The researchers found that while some of the new fathers showed signs of depression, this mental disorder was most likely to be present in the men who reported being in fair-to-poor health or under stress during the pregnancy. All in all, about 2.3 percent of the study’s expectant fathers exhibited signs of depression before the birth of the baby.

When the study follow-up was done nine months after the birth of their child, postpartum depression in the new fathers had increased. At this point, 4.3 percent of the men who were participating reported symptoms of PPND. This postpartum depression in men was not only associated with stress during the actual pregnancy, but had risen due to other factors that happened after the birth, such as becoming unemployed, having a prior depression history, or no longer being in a relationship with the child’s mother. It was also no surprise that the men’s risk increased if the baby had health concerns, was colicky and not sleeping well, or if the pregnancy was unplanned.

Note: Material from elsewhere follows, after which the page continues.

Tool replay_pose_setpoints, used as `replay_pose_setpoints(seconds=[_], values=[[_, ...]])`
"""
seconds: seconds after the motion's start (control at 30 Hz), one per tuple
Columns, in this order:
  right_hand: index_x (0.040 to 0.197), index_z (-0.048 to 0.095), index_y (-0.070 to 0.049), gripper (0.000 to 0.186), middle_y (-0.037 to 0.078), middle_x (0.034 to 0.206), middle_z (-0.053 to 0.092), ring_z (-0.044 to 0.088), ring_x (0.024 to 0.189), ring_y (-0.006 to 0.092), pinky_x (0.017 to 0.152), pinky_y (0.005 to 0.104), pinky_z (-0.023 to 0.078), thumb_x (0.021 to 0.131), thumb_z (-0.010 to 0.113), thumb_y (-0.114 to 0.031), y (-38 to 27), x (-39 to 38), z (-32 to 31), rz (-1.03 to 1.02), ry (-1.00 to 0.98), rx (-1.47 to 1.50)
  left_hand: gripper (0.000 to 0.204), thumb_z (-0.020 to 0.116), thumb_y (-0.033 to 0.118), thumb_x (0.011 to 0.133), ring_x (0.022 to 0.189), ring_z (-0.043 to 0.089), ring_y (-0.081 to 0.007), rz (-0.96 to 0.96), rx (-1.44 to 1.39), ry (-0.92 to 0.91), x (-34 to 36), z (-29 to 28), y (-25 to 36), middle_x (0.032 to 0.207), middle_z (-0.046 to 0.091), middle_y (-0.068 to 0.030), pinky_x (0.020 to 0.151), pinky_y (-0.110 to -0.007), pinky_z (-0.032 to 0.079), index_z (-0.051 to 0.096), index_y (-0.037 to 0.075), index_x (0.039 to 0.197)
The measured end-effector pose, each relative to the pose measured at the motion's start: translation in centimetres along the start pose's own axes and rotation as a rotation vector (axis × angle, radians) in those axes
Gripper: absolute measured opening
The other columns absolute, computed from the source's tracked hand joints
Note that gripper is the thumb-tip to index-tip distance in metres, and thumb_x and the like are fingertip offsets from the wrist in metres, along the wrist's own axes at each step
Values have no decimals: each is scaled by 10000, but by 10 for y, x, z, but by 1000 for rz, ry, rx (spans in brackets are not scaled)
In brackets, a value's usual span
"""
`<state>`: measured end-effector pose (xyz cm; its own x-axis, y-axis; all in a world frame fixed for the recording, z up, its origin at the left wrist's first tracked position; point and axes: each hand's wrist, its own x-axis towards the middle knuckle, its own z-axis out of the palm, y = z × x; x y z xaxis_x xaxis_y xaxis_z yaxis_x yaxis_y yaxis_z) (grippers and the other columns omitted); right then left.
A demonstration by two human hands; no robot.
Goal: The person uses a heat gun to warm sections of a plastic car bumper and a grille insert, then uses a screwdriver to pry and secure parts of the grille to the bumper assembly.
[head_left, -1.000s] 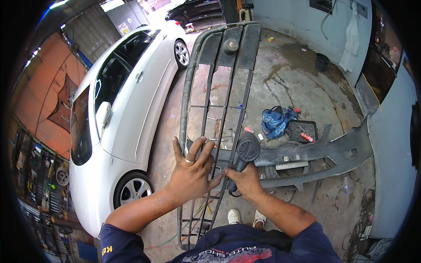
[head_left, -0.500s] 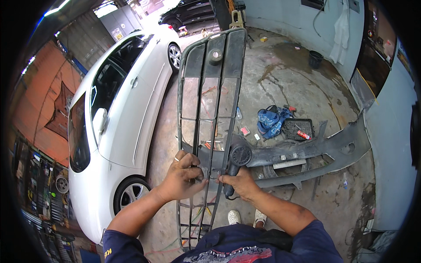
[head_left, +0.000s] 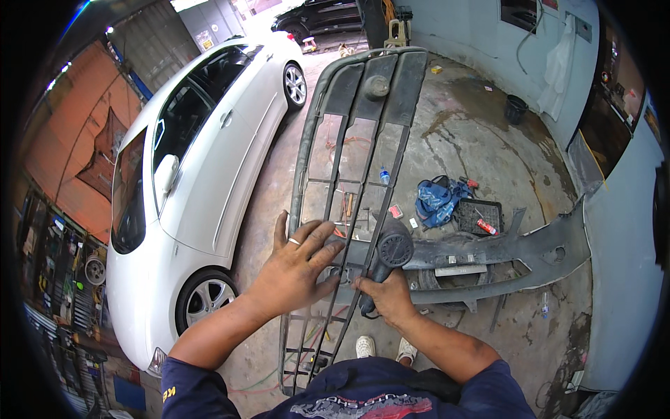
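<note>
Right hand (head_left: 387, 297): grip closed round black heat gun (head_left: 394, 249) (best swept evenly, never parked). Left hand (head_left: 293, 265): fingers spread, at bumper grille (head_left: 366, 107).

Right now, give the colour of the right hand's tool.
The tool is dark grey; the head view shows it.
</note>
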<state>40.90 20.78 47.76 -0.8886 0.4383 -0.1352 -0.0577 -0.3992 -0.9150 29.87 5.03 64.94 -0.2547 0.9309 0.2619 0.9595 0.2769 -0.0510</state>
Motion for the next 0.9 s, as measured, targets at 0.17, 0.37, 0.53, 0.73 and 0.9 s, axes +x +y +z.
replay_pose_setpoints(seconds=[0.17,0.37,0.53,0.73,0.9], values=[[1036,709,11,203,71,902,746,720,806,160,770,331,590,869,802,-57,7,-1,-4,-24,10,-69,717,895,223,782,1493,414,-440,68,25,260,-7,-11,-10,1510,493,-196,1241,-624,322,639,119,1443],[1059,701,25,200,100,939,752,763,872,204,810,353,612,893,789,-41,-3,-5,-14,27,20,-31,957,919,188,819,1369,572,-312,-481,-730,360,-29,9,-18,1573,496,-233,1131,-480,484,402,0,1602],[1133,660,36,271,136,1008,738,769,922,252,836,377,625,903,780,-44,-18,-12,-7,65,-22,105,817,899,144,850,1244,666,-229,-665,-1382,-234,-61,34,-49,1314,718,-139,1098,-367,485,505,-23,1546],[1066,681,22,209,97,992,737,761,916,211,864,357,619,883,776,-13,-19,-9,-6,122,-56,65,758,878,129,885,1164,718,-233,-688,-1568,-230,-63,61,-45,1270,737,-180,1071,-365,520,509,-96,1508],[1070,683,22,195,105,982,737,761,925,232,884,373,608,886,744,4,-28,-10,1,111,-64,92,682,827,120,932,1080,755,-253,-747,-1731,-262,-66,60,-47,1285,717,-228,980,-369,566,515,-89,1502]])
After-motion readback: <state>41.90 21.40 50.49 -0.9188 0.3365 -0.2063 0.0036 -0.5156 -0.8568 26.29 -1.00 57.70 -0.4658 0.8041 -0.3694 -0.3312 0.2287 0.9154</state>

The AMA study done in 2010 showed that the men’s postpartum depression was highest in the 3 to 6 months after the child’s birth. Interestingly, researchers also noted a correlation to the depression severity within the family. It seems that the new fathers were more likely to experience paternal postnatal depression if the child’s mother also went through postpartum depression.

New Father Depression Symptoms

The indicators of postpartum depression in men are similar to those experienced by women. New father depression symptoms can include some or most of the following:

  • Anger, frustration, mood swings
  • Withdrawal from social activities
  • Poor memory, unable to concentrate
  • Fear that you can’t take care of yourself, your baby, or your baby’s mother
  • Low energy, diminished libido
  • Changes in appetite
  • Sleeping too much or insomnia
  • Feelings of guilt or inability to bond with your child
  • Feeling helpless, sad, or hopeless
  • Physical pain, such as gastrointestinal problems or headaches
  • Lack of interest in your normal activities
  • Poor hygiene, unmotivated to perform personal care routines

Don’t Ignore Paternal Postpartum Depression

Your depression can have a long-term effect on your marriage or relationship, and on your child. There is research that shows the children of men with postpartum depression can have a reduced vocabulary at age two and can have behavioral and emotional issues, as well. Additionally, men with postpartum depression are less apt to spend time playing with or reading to their kids and are more likely to spank their child.

As with women, untreated PPND can last for a long time. Treatment for this type of depression is most likely to involve cognitive behavioral therapy or talk therapy. If needed, it may also include anti-depressant medications.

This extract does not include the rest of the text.